Tenta di corrompere i Carabinieri con 50 euro per salvare la festa: denunciato 37enne

Il gesto gli costa una denuncia per istigazione alla corruzione

Tenta di corrompere i Carabinieri con 50 euro per salvare la festa: denunciato 37enne

Ha tentato di corrompere i Carabinieri porgendo loro una banconota da 50 euro per convincerli ad allontanarsi chiudendo un occhio, ma alla fine ha rimediato una denuncia per istigazione alla corruzione. È quanto accaduto nel pomeriggio di domenica 15 febbraio 2026 nel comune di Piadena Drizzona a un 37enne del posto.

La richiesta dei militari

I Carabinieri della Stazione locale stavano svolgendo un normale servizio di controllo sul territorio quando hanno udito musica ad alto volume provenire da un cortile. Hanno quindi deciso di avvicinarsi per chiedere al proprietario di casa di abbassare il volume per non arrecare disturbo al vicinato, notando anche la presenza di altre persone che bevevano e cucinavano.

Inaspettatamente, il proprietario ha inizialmente invitato i militari a unirsi alla festa, ignorando del tutto la richiesta. Invito rifiutato dai Carabinieri, che hanno nuovamente chiesto al 37enne di abbassare la musica.

Offre 50 euro ai Carabinieri

L’uomo ha rifiutato di interrompere la festa, sostenendo che si trattava di una ricorrenza importante e dichiarando di essere disposto a pagare qualsiasi sanzione pur di continuare. Quando i militari gli hanno ribadito la necessità di evitare disturbi al vicinato, ha tentato di alleggerire la situazione invitandoli ancora a partecipare, continuando però a ignorare le loro indicazioni e mostrando insofferenza al controllo.

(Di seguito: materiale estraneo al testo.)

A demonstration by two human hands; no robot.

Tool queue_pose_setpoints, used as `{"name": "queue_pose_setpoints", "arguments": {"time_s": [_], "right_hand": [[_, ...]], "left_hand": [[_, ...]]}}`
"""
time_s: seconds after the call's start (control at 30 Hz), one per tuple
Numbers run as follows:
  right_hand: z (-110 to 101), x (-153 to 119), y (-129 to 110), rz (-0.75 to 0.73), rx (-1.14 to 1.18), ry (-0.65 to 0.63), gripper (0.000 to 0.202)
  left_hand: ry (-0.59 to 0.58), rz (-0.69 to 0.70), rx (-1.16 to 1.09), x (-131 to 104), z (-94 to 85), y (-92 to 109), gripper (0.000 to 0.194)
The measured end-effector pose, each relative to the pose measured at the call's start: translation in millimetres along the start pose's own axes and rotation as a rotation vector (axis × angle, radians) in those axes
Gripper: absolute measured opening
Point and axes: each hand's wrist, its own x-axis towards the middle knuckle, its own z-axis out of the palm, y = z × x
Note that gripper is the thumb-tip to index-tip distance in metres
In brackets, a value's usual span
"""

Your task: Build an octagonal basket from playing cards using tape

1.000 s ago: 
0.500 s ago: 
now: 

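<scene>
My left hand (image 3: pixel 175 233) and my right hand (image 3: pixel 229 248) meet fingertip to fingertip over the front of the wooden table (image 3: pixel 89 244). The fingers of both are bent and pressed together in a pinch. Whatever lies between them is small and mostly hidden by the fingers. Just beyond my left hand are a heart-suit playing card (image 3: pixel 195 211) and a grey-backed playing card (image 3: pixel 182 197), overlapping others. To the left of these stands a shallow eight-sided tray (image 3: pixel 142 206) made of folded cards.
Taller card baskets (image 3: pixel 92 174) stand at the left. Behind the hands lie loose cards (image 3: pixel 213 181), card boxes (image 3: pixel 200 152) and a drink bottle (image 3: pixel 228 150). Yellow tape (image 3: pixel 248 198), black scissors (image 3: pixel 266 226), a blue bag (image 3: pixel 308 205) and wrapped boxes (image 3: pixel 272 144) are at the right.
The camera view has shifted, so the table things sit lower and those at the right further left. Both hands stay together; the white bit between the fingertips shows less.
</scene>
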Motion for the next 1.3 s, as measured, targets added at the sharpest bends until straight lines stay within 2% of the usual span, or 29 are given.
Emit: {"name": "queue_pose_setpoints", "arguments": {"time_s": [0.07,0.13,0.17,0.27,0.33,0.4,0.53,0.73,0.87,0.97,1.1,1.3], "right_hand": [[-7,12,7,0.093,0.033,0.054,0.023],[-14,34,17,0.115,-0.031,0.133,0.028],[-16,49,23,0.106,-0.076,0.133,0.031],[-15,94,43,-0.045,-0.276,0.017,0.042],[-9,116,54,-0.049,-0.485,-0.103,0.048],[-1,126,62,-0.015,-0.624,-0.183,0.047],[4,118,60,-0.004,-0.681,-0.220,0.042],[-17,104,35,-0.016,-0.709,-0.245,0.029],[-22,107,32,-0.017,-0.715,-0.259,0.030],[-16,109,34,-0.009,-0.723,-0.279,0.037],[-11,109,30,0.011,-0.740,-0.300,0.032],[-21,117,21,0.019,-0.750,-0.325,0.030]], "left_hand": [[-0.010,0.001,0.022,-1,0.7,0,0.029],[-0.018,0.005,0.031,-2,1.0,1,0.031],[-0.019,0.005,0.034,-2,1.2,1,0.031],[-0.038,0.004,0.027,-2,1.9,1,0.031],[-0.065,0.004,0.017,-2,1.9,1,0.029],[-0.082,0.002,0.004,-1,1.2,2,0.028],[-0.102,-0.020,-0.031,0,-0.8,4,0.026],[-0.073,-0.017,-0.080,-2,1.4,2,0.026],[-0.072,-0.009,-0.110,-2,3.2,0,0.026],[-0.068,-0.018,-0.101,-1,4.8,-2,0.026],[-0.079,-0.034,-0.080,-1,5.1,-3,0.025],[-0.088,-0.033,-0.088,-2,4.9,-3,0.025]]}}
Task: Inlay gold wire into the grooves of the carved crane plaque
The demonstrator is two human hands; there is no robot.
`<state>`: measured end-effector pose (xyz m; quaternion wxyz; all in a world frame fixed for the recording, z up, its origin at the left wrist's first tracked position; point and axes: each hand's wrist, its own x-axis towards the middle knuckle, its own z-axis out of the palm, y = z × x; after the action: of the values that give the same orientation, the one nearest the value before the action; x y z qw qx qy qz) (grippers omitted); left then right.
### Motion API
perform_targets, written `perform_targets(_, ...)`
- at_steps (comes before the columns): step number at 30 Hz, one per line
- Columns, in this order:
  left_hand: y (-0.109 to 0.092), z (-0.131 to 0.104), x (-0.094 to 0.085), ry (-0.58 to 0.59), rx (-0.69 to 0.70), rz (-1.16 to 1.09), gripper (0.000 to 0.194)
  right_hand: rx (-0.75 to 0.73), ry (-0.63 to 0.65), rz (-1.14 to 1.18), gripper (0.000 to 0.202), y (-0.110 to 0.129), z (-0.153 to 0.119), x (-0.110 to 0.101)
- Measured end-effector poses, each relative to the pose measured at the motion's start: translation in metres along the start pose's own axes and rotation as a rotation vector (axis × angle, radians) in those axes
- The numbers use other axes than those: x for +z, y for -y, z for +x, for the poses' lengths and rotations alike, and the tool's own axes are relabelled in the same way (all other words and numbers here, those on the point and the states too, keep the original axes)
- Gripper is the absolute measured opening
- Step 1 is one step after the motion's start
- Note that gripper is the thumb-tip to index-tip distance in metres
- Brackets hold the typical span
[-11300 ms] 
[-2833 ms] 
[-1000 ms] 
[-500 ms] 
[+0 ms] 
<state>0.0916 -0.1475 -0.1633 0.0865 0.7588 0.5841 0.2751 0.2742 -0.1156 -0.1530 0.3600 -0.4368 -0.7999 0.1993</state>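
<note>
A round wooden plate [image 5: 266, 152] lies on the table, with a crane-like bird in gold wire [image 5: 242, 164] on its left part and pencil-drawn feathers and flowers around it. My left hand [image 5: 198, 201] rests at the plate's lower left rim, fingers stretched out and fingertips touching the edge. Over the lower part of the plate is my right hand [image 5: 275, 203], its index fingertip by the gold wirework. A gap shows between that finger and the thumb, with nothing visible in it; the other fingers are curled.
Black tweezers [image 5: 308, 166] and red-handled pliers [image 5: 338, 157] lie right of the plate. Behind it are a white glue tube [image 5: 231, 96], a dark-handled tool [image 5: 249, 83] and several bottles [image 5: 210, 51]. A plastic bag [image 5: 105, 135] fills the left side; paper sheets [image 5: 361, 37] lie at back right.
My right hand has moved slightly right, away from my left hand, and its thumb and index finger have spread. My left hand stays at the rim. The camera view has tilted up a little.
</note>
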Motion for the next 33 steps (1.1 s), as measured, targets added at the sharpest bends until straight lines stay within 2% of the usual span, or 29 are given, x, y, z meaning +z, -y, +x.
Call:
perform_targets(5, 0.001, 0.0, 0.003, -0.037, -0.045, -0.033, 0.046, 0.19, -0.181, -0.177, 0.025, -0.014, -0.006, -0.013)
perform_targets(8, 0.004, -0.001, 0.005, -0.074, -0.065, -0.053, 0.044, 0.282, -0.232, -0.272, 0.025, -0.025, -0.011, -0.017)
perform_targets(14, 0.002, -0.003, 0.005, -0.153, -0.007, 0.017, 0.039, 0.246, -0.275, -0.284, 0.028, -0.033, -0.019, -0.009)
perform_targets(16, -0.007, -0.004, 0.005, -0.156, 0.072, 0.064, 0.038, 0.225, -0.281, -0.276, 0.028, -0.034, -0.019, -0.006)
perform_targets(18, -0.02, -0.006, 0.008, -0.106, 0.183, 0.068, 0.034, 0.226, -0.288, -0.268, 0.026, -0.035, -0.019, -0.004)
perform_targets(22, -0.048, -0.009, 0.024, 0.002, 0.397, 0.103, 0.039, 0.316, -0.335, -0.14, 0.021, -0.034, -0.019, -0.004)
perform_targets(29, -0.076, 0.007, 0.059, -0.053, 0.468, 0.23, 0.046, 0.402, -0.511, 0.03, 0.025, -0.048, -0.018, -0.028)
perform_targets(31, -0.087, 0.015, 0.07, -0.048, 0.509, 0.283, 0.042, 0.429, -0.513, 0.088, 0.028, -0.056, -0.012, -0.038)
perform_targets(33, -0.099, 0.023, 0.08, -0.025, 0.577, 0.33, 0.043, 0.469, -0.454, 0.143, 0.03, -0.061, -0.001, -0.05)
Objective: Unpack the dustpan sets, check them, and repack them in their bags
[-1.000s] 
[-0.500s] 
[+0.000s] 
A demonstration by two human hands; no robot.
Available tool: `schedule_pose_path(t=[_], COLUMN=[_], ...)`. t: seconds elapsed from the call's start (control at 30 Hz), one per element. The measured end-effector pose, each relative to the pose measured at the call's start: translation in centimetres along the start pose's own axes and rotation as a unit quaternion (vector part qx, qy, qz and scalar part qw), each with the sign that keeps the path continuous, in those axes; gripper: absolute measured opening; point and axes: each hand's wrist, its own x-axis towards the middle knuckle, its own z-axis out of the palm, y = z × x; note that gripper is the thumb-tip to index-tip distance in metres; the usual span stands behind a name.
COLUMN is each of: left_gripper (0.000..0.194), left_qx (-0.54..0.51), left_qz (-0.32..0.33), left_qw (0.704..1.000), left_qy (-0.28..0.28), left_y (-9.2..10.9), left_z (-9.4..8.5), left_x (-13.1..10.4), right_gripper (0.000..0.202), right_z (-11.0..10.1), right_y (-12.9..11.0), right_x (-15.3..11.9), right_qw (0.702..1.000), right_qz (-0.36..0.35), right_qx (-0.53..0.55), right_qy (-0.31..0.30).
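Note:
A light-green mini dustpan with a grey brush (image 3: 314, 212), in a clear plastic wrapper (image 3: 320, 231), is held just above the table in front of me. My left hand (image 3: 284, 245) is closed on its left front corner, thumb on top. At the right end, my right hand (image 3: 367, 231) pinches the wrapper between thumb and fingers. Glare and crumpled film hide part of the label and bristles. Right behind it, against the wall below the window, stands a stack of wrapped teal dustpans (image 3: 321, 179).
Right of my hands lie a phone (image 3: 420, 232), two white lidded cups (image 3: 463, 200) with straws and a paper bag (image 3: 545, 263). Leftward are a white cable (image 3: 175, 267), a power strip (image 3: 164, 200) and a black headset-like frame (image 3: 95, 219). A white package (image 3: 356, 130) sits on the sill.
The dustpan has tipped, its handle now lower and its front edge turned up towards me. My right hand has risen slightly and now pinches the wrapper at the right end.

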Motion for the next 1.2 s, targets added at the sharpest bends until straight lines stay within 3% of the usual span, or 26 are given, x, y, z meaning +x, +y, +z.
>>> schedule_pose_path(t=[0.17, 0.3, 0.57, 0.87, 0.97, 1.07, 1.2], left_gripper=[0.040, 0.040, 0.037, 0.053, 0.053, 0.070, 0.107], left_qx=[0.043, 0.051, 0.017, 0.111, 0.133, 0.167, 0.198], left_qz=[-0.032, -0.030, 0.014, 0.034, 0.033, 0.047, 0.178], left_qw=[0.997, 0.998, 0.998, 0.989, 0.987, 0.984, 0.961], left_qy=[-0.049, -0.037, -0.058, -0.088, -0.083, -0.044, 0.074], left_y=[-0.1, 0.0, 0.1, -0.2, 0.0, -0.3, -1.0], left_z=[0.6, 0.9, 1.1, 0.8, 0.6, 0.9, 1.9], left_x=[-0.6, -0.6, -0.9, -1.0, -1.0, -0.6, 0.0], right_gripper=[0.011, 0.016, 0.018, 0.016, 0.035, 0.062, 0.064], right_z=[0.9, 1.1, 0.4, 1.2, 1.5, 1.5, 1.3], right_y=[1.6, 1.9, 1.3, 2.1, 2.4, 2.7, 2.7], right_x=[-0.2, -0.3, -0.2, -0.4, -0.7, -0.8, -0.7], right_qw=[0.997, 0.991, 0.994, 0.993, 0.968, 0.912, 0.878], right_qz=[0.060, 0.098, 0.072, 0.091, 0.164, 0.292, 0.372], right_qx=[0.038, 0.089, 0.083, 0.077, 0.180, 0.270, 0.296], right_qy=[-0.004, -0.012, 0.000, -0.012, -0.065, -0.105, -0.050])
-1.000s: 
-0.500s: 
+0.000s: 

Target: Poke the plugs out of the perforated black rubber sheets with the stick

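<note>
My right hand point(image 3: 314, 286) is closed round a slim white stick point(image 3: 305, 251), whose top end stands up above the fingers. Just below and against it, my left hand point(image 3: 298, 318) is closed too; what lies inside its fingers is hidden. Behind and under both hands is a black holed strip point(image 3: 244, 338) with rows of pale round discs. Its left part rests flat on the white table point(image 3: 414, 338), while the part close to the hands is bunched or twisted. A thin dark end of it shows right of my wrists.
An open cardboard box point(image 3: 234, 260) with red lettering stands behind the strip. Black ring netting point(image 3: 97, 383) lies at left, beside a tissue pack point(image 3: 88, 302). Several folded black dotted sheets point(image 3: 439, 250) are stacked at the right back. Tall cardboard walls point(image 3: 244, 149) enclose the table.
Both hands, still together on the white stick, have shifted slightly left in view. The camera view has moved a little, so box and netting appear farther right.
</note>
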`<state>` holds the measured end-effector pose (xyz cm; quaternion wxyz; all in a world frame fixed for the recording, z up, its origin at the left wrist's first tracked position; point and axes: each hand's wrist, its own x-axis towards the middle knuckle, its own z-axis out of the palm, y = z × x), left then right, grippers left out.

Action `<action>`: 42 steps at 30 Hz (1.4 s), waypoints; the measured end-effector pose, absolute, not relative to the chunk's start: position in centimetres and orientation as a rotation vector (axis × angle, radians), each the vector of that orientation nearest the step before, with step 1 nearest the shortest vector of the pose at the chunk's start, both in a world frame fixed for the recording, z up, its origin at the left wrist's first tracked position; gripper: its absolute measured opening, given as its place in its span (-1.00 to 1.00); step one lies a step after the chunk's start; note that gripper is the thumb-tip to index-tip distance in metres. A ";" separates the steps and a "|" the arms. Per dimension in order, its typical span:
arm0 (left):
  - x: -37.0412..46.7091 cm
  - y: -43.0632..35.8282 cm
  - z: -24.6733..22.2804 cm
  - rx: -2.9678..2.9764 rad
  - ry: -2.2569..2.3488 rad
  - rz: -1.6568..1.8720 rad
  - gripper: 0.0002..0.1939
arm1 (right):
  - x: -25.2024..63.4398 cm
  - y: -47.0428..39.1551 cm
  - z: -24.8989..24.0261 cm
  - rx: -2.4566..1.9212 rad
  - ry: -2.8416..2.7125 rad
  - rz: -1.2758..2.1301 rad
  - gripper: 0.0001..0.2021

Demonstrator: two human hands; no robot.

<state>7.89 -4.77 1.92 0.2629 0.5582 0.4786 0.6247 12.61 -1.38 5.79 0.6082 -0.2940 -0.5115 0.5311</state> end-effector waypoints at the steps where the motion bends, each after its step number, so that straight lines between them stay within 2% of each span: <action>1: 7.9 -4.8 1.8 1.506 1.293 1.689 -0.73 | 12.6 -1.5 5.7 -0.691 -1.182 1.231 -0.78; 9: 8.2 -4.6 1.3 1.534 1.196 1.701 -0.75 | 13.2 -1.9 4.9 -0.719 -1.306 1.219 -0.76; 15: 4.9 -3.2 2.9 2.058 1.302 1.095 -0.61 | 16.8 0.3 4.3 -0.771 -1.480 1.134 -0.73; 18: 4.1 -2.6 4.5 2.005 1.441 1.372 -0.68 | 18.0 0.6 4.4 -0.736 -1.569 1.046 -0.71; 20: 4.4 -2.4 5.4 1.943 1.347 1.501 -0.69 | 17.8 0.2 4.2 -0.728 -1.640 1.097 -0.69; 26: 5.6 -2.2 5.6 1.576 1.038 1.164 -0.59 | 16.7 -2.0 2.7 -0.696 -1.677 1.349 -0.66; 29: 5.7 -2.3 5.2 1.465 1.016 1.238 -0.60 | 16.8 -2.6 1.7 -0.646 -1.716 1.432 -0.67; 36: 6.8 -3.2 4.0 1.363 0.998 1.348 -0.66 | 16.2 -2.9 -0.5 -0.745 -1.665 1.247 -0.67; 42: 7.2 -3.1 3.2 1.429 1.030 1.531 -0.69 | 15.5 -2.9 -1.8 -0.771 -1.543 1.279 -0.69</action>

Capito che i Carabinieri non avrebbero permesso il proseguimento della festa a discapito dei residenti, ha tentato un’altra strada: ha estratto una banconota da 50 euro e, con un gesto rapido, l’ha infilata nella tasca della giacca di uno dei militari per convincerlo a chiudere un occhio.

Denunciato

I Carabinieri hanno quindi interrotto la festa, identificato tutte le persone presenti e accompagnato il 37enne in caserma, dove è stato denunciato per istigazione alla corruzione. La banconota utilizzata nel tentativo di influenzare il controllo è stata sequestrata.